在使用Docker将Wikipedia的数据导入到elasticsearch之前
使用较旧的Elasticsearch版本(5.6.9)从Logstash导入维基百科的数据,并创建一个环境,以便在Kibana中进行查看。
准备数据
您可以从这里下载维基百科的数据。如果确认内容没有问题,我们将从维基百科日语版的转储中下载名为jawiki-yyyyMMdd-pages-articles-multistream.xml.bz2的文件。
建立环境
目录结构会以这种方式来完成。
.
├── docker-compose.yml
├── elasticsearch
│ └── Dockerfile
├── kibana
│ └── Dockerfile
└── logstash
├── Dockerfile
├── input
│ └── test.xml
└── pipeline
└── wikipedia.conf
Elasticsearch的设置
FROM docker.elastic.co/elasticsearch/elasticsearch:5.6.9
RUN elasticsearch-plugin remove x-pack
RUN elasticsearch-plugin install analysis-kuromoji
RUN elasticsearch-plugin install analysis-icu
为了进行日语搜索,安装analysis-kuromoji和analysis-icu插件。

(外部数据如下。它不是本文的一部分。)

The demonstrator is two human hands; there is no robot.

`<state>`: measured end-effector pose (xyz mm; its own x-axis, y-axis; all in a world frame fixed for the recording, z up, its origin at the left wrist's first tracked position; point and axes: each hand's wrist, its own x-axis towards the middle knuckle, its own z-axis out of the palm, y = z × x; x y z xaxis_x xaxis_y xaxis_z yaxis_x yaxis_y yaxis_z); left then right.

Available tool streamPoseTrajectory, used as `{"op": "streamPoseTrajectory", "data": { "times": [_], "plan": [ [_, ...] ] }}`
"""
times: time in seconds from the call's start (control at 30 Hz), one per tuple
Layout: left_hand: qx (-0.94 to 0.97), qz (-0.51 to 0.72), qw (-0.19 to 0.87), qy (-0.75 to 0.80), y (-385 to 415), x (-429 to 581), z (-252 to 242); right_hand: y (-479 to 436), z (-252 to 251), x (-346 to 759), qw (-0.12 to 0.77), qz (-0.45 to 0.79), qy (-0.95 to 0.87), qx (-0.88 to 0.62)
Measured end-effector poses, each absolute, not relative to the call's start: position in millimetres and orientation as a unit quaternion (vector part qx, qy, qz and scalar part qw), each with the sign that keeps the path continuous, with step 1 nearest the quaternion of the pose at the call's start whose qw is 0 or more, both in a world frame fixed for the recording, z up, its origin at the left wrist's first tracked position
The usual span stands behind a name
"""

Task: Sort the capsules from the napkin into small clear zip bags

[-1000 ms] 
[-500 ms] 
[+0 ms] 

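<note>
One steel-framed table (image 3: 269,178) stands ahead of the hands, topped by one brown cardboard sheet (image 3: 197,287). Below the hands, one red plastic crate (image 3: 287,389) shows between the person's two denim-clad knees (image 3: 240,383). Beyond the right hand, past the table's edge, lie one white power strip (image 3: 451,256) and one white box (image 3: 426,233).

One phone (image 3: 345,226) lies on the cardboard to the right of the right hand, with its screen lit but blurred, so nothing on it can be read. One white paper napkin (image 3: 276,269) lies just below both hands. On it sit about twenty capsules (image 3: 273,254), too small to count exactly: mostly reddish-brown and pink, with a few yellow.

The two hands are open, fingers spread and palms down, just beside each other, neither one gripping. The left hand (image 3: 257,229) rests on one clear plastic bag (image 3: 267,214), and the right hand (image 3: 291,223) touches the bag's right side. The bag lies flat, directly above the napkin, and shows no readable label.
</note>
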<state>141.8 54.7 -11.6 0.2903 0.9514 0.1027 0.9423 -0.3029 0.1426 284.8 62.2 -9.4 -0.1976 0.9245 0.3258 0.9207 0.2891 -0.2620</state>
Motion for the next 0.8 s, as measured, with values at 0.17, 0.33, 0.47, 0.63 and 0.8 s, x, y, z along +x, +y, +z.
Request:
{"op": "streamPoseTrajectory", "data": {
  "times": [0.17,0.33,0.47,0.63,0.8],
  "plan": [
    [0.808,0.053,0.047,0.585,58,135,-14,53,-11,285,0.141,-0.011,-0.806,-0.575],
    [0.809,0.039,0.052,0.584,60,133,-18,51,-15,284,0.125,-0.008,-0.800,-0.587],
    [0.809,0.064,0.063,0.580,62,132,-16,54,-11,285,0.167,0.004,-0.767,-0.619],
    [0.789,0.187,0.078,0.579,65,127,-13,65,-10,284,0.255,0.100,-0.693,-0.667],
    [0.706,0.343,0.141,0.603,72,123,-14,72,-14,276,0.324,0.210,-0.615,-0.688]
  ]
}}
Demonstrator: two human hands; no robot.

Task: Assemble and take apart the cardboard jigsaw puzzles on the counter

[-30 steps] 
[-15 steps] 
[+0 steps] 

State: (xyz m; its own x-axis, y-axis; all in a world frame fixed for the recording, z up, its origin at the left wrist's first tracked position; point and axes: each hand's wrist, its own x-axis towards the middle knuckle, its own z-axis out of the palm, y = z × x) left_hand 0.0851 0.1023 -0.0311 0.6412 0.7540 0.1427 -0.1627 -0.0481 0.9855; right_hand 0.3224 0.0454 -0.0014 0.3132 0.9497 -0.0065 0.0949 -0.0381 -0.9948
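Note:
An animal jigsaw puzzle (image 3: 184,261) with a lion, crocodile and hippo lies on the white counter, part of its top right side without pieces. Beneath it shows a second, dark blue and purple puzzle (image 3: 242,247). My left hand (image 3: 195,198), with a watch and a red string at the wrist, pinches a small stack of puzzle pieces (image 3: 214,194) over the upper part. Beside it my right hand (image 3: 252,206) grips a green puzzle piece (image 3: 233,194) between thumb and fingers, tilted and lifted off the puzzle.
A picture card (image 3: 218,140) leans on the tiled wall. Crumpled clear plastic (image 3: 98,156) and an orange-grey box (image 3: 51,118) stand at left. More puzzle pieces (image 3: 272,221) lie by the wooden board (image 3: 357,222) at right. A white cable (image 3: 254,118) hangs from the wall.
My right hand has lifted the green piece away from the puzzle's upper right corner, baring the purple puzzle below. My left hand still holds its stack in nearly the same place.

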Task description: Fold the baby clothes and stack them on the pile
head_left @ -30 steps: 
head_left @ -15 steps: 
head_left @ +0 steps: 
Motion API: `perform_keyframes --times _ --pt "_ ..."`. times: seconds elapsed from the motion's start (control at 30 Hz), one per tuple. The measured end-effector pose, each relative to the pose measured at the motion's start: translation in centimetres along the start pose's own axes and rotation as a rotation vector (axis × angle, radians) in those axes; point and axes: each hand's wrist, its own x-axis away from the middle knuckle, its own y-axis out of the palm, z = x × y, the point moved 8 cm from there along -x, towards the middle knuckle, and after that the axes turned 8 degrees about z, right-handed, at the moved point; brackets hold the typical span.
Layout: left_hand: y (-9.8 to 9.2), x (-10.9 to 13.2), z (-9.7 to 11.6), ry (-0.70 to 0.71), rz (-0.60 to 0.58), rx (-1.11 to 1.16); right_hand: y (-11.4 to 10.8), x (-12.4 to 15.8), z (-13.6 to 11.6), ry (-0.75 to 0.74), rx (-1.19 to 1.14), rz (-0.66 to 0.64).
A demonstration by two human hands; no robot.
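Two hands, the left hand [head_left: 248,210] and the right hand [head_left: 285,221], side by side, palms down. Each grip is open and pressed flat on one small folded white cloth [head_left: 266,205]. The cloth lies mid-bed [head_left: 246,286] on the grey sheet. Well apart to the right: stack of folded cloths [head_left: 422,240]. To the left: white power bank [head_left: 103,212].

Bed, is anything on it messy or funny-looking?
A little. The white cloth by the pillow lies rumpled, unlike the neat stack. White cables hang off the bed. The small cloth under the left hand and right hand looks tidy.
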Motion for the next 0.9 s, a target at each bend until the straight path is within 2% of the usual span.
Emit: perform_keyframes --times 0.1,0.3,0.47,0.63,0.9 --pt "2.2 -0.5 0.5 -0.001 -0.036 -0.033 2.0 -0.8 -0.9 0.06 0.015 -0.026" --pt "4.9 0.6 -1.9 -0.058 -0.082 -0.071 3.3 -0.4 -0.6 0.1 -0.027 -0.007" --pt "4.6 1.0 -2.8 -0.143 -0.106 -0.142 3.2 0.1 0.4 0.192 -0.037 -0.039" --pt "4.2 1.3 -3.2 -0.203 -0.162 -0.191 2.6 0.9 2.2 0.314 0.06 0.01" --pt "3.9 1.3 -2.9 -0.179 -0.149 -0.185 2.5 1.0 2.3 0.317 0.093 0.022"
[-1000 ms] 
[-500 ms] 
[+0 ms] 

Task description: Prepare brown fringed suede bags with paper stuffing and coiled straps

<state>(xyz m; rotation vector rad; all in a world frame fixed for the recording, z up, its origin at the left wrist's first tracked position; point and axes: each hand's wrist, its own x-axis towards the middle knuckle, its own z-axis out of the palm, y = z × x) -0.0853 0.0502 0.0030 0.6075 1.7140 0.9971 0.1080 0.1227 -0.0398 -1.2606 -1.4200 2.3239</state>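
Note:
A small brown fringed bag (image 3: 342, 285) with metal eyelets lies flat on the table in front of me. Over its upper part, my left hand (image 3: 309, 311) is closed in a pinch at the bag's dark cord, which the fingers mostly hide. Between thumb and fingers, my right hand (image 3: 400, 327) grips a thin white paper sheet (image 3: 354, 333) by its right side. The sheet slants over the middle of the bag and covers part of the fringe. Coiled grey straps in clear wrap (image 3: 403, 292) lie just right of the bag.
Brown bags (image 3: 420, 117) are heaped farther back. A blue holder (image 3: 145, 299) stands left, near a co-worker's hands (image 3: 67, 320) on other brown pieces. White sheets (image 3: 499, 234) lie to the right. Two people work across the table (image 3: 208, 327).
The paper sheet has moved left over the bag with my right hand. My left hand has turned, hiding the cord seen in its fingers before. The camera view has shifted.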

由于没有许可证,需要卸载x-pack。
Kibana的配置
FROM docker.elastic.co/kibana/kibana:5.6.9
RUN kibana-plugin remove x-pack
只需要卸载x-pack模块,没有其他特别的设置。
logstash的配置
首先,我们将下载的维基百科转储数据命名为text.xml,并将其存储在./logstash/input文件夹中。
Dockerfile的描述
FROM docker.elastic.co/logstash/logstash:5.6.9
RUN mkdir -p /usr/share/logstash/input
RUN logstash-plugin remove x-pack
RUN sed -i '/xpack/d' /usr/share/logstash/config/logstash.yml
RUN logstash-plugin install logstash-input-file
RUN logstash-plugin install logstash-filter-xml
RUN logstash-plugin install logstash-filter-mutate
RUN logstash-plugin install logstash-filter-grok
RUN logstash-plugin install logstash-filter-date
RUN logstash-plugin install logstash-output-elasticsearch
RUN logstash-plugin install logstash-codec-multiline
由于需要从 XML 导入数据,因此我们将安装各种插件。
另外一个需要注意的地方是,在这个版本中运行 `sed -i ‘/xpack/d’ /usr/share/logstash/config/logstash.yml` 是必要的。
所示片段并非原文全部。